20 junho 2025

Maria Guinot: "Cartão-de-Visita"


(in https://eurovision-spain.com/)


A 7 de Março de 1984, no Cinema Europa, no bairro lisboeta de Campo de Ourique, Maria Guinot deu um grito. Chamava-se "Silêncio e Tanta Gente" e valeu-lhe não só a vitória no Festival RTP da Canção, e respectiva representação nacional no Festival da Eurovisão, como a perpetuidade na memória colectiva.
As canções não se escrevem apenas com letra e música. Têm gente dentro. «Às vezes é no meio de tanta gente/ Que descubro afinal aquilo que sou/ Sou um grito/ Ou sou uma pedra/ De um lugar onde não estou», preconizava na canção vitoriosa.
Nesse tempo em que a tendência maioritária era os letristas e os compositores escreverem e comporem para vozes alheias, Guinot escreveu e compôs a canção que interpretou. Sozinha, sentada ao piano, sem artifícios, directa ao coração.

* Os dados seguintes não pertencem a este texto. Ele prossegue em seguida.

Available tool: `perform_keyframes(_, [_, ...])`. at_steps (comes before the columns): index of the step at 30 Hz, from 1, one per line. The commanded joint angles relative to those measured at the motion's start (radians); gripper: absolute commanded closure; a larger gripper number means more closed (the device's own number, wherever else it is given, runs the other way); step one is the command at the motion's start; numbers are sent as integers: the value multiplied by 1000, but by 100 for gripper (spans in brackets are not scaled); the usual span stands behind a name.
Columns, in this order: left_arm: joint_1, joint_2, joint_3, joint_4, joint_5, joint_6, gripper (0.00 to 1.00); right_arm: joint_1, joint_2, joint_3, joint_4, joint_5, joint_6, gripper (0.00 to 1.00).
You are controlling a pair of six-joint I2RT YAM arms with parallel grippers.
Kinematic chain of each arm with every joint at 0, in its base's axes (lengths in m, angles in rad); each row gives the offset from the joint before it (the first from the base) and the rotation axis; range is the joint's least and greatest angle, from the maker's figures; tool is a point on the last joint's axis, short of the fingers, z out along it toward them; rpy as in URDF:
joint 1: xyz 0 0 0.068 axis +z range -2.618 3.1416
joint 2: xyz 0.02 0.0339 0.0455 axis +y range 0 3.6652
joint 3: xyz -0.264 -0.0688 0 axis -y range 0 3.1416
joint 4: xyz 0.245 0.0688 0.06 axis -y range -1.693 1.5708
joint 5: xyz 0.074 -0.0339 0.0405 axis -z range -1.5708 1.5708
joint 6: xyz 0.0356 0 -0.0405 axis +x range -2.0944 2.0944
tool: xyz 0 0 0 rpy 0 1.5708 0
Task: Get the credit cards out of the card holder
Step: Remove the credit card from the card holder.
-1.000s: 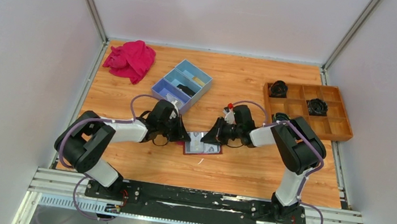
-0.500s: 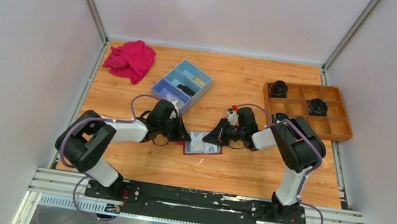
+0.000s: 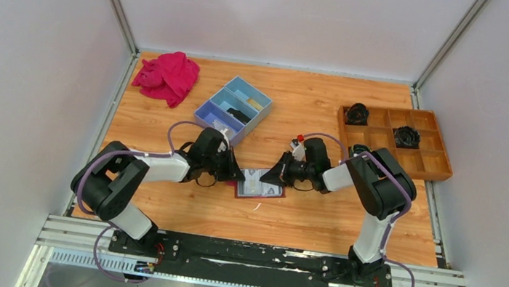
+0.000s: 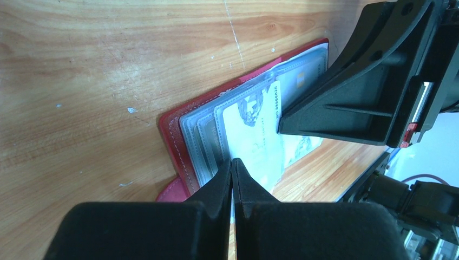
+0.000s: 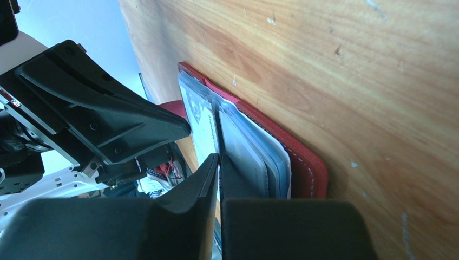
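The card holder (image 3: 259, 185), a dark red folder, lies open on the table between my two grippers. The left wrist view shows its red cover (image 4: 172, 135) and stacked clear pockets with a whitish credit card (image 4: 251, 142) in the top one. My left gripper (image 4: 231, 162) is shut, its tips pinching the near edge of a pocket leaf. My right gripper (image 5: 218, 158) comes from the opposite side. Its jaws are closed on the thin edge of the white credit card (image 5: 202, 127) standing up from the pockets. The grippers (image 3: 236, 176) (image 3: 266, 177) nearly touch.
A blue three-compartment box (image 3: 234, 106) stands behind the left arm, with a bright pink cloth (image 3: 168, 76) at the back left. At the back right, a wooden divided tray (image 3: 444, 158) holds two black objects (image 3: 356, 113).
The right jaws have closed further on the card's edge. Both arms and the card holder stay almost where they were.
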Motion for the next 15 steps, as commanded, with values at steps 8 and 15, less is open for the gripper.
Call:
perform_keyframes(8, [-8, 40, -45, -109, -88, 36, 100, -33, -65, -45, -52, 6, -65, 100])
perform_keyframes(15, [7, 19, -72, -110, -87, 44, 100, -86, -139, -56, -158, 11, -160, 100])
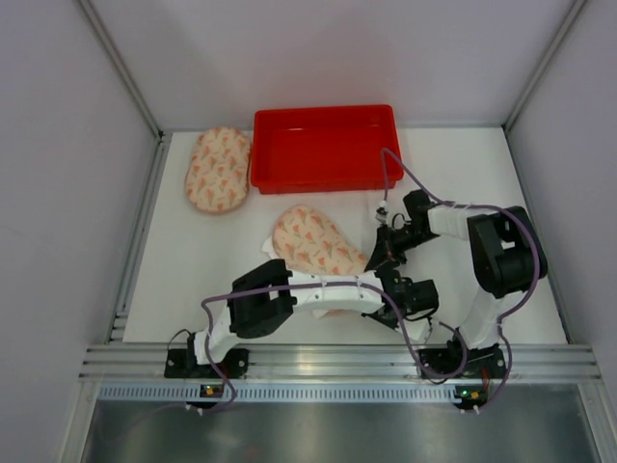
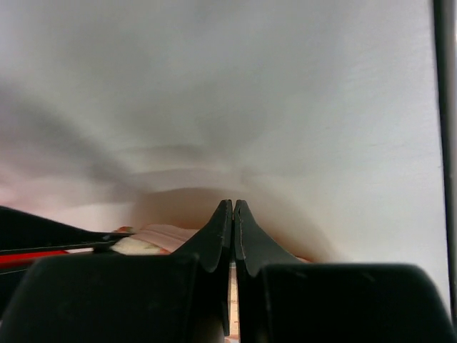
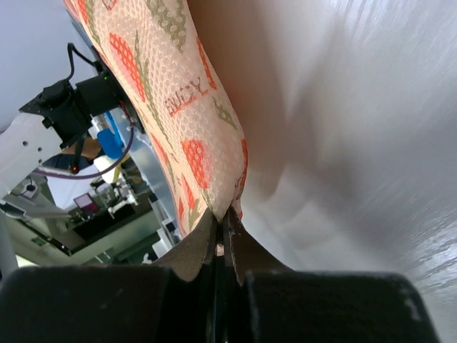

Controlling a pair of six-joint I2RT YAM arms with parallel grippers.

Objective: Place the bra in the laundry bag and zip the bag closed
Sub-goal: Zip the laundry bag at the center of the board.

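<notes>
A floral mesh laundry bag (image 1: 310, 241) lies in the middle of the table, its near end under my left arm. My right gripper (image 1: 378, 260) is shut on the bag's right edge. The right wrist view shows the mesh (image 3: 164, 93) pinched between the fingertips of that gripper (image 3: 221, 214) and lifted off the table. My left gripper (image 1: 424, 294) is low beside the bag's near right end. In the left wrist view it (image 2: 233, 204) is shut, with nothing visible between the tips and pink fabric (image 2: 161, 236) below and to the left. No bra shows on its own.
A red tray (image 1: 325, 147) stands at the back centre. A second floral oval bag (image 1: 218, 169) lies at the back left beside it. White walls enclose the table on three sides. The arms cross close together at the near right.
</notes>
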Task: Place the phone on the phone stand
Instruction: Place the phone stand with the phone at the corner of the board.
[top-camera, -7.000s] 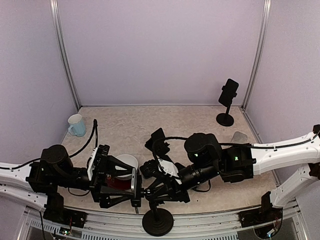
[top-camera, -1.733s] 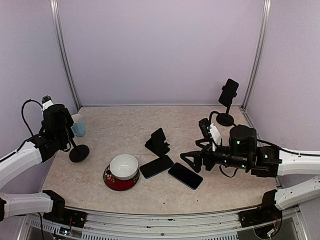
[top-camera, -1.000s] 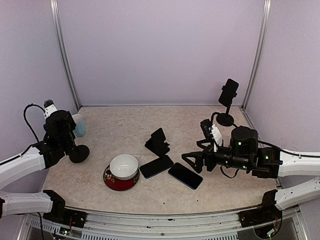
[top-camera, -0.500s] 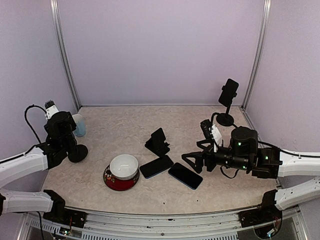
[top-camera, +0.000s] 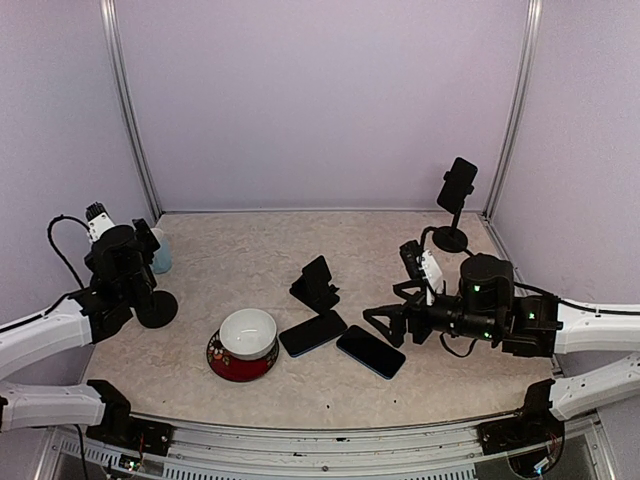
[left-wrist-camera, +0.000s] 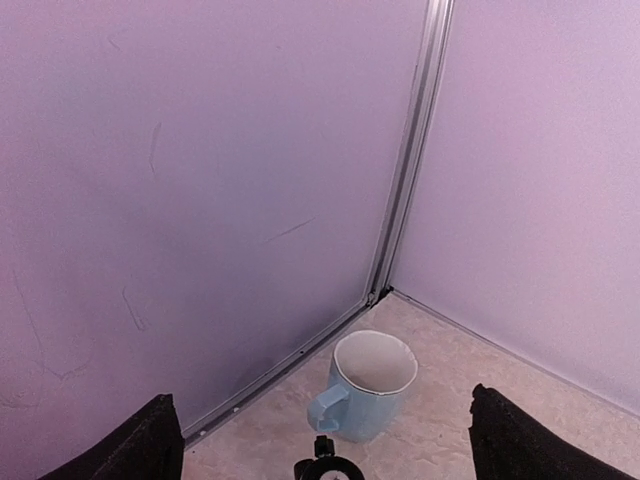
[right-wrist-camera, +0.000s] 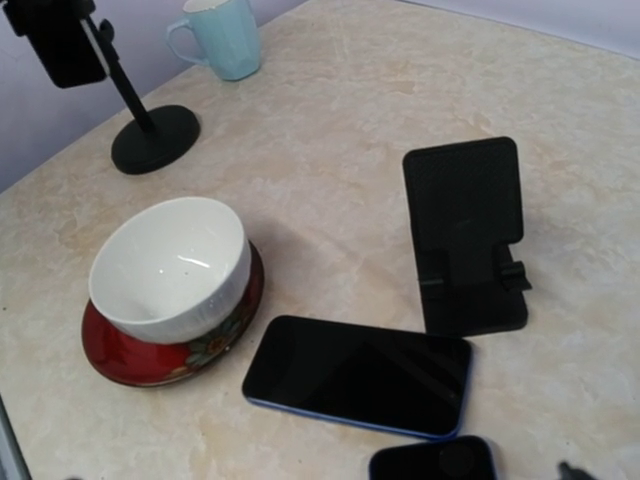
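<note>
**A:** Logging the change: the left pincer (left-wrist-camera: 320, 400) is letting go. A second ago it was clamped on the pole stand (top-camera: 156, 307); now its fingers are standing wide apart at either side of the wrist view, with only the stand's top knob poking up between them and the mug (left-wrist-camera: 364, 386) sitting just beyond.

**B:** So the pole stand is staying at the left side of the desk (top-camera: 240, 250), next to the mug?

**A:** Yes, it is standing upright on its round base with nothing gripping it. I am reading that as clutter being moved aside. It is not a step of the placing itself.

**B:** And the right pincer (top-camera: 383, 322)?

**A:** It is hanging released, low over the desk and holding nothing. It is pointing at the two handsets, so I am judging the pick-up not yet started.

**B:** Where is the phone (right-wrist-camera: 360, 375) lying?

**A:** It is lying flat on the desk, screen up, just in front of the foot of the phone stand (right-wrist-camera: 468, 235) and to the right of the bowl (right-wrist-camera: 170, 268) on its red plate (right-wrist-camera: 130, 358). A second phone (right-wrist-camera: 435, 462) is lying nearer the right pincer, mostly cut off by the frame edge.

**B:** Appearance?

**A:** It is a dark glossy slab with rounded corners and a thin blue rim showing along the edge. The screen is off. The phone stand is sitting empty — black textured back plate leaning rearward, two small lips at the bottom waiting for a handset.
</note>
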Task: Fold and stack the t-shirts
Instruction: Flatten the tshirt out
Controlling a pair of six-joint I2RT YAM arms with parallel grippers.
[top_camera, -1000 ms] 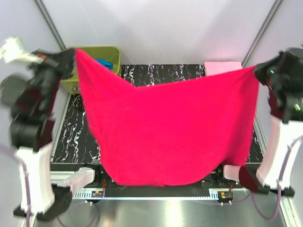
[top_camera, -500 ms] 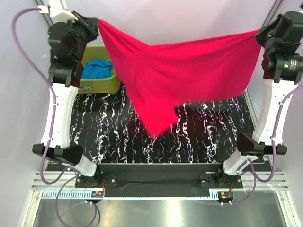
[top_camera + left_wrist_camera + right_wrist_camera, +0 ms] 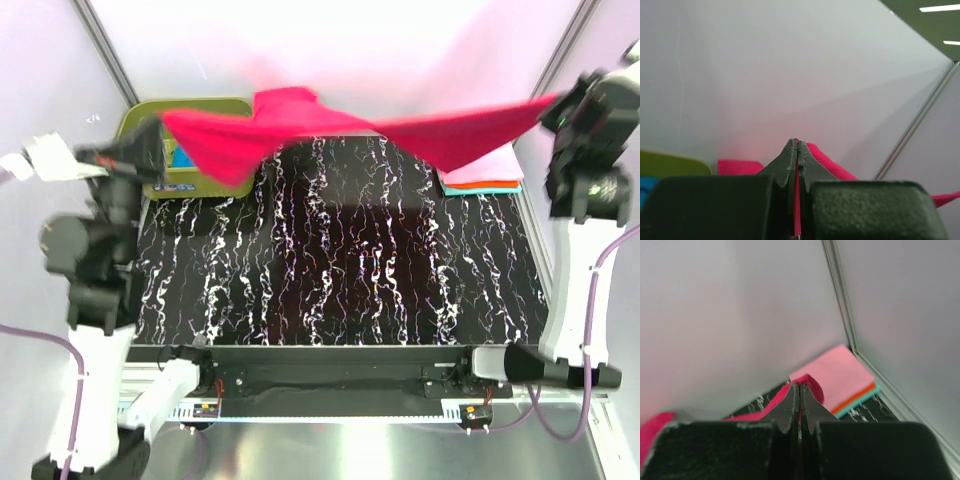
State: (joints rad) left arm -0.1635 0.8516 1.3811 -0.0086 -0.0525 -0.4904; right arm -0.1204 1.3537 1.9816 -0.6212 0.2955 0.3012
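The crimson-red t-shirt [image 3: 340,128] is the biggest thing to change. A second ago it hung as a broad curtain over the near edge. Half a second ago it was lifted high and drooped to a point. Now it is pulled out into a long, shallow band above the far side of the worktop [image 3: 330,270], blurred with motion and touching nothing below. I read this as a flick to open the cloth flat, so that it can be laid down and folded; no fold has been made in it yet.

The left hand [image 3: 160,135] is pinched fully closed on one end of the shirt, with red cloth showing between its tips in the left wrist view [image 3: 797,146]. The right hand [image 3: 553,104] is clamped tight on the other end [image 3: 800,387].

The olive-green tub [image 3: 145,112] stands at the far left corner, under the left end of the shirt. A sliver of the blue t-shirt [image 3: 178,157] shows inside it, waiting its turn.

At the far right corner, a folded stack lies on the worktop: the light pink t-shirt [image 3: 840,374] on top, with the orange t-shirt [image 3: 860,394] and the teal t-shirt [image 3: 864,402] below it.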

E essa interpretação ficou gravada na memória dos telespectadores portugueses: em solidariedade com os músicos em greve, devido a um diferendo com a RTP, Maria Guinot recusou o sistema 'playback' adoptado nessa edição e apresentou-se ao vivo, quando todos os outros nove concorrentes aceitaram as condições impostas pela estação pública de televisão.
O "Diário de Lisboa" brincava com o seu nome e titulava "Festival guinou para melhor". Era um concurso já na curva descendente, depois de ter contribuído para o país mudar para melhor graças a hinos cantados por Simone de Oliveira, Tonicha, Carlos Mendes, Fernando Tordo, Paulo de Carvalho e Carlos do Carmo.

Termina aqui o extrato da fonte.